Voici un poème de Julien Soubeste sur la course pour le pouvoir. Ce jeu pour certains jouissif dans lequel l’élu remporte le droit de dominer les autres. En cette époque jupiterienne, dans laquelle rien, sur la route de notre monarque ne doit obstruer ses désirs, un peu de poésie et d’ironie reste encore possible !

Les Monarques

A l’orée du pouvoir, au croisement des routes
Qui mènent l’homme au siège, en silence et sans doute,
Tapis dans la pénombre indécise et fuyante,
De grands chasseurs aux yeux avides patientent,
A l’affût de la chaire et du faudesteuil vides,
Dont l’étoffe irisée, les matières splendides,
Telles l’ivoire et l’or, et les pierres précieuses
Font de leur reflet une toile radieuse.

Et quand dans une joute où l’éclat triomphant,
N’a d’égal que l’écrasement des contendants,
Le pas de ces nemrods, par caresses devinent,
Le tapis des honneurs sous la liesse divine,
De leur moelle jaillit, le terrible frisson,
Des jouissances, des firmaments, du Panthéon !

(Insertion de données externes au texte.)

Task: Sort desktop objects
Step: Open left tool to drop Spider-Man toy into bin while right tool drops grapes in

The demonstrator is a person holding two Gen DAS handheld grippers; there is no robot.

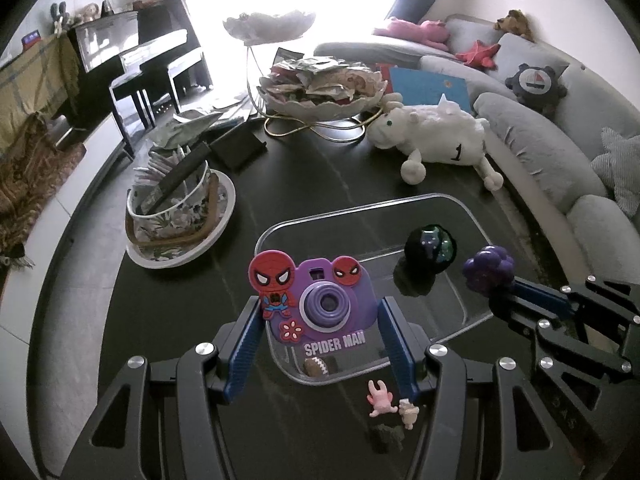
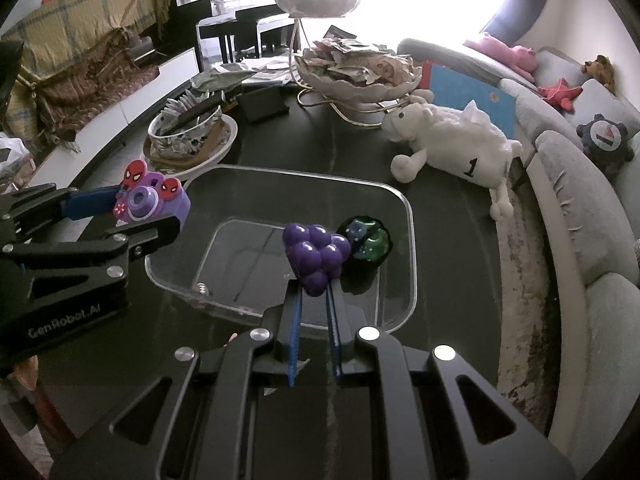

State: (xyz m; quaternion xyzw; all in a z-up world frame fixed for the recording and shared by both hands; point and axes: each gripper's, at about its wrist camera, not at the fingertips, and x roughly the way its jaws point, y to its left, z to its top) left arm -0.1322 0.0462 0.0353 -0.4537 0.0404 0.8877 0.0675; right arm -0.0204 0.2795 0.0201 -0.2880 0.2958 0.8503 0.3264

Puis de la tête aux pieds, de la peau jusqu’aux os,
Raisonnent dans leur corps tel l’infini écho,
L’appel et l’onde dévorante devenus,
L’insatiable désir du pouvoir absolu
Et suprême, dont l’accès éternel soulève,
D’infernaux affres mais les plus suaves rêves.

Sur ce lé qui rougeoie sous la voûte lustrée,
Ces grands seigneurs du fard, princes infatués,
Déambulent si fiers, avec tant de superbe ;
Ne voyez-vous pas l’allure du jeune imberbe ?
Qu’ils s’imaginent tous dans la fresque mythique,
Gravés dans l’épopée aux légendes uniques ;
Et parmi les héros, ô lignée rugissante !
Contemplent leur image à jamais éclatante.

Portrait beau et géant, orné des fleurs de lys
Du sacrement, qu’ont portées les rois, de Clovis
A Emmanuel, en passant par les Henry
François et Nicolas. Malgré les Tuileries
Le règne des Monarques reste ainsi vivant,
Couronnes et sceaux font la mémoire du temps.